Task item: Every line of the material below, from the top through the line with "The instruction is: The", should be reproduced exactly.
++++++++++
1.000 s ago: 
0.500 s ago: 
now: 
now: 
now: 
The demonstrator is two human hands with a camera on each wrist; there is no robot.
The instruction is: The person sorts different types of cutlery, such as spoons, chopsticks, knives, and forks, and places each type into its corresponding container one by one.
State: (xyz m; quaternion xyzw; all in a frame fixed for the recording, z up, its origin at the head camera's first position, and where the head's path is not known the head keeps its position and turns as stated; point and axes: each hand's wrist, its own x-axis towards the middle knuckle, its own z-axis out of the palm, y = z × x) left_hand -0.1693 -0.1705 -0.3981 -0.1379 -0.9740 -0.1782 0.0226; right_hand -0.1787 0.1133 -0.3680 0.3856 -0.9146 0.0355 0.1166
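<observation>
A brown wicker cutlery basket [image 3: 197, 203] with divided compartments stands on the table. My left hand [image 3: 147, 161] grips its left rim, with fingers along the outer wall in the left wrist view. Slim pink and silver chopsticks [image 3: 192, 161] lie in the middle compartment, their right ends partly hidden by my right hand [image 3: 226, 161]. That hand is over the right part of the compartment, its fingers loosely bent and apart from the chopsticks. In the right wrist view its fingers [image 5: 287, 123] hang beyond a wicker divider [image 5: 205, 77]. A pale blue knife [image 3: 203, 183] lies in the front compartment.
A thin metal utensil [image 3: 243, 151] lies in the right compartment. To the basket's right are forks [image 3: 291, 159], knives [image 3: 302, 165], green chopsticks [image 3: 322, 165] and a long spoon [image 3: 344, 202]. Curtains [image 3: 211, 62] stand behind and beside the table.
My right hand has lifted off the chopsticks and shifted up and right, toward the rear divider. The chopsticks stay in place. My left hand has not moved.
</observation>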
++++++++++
Reply:
1.000 s ago: 
0.500 s ago: 
now: 
now: 
now: 
The demonstrator is two human hands with a camera on each wrist; there is no robot.
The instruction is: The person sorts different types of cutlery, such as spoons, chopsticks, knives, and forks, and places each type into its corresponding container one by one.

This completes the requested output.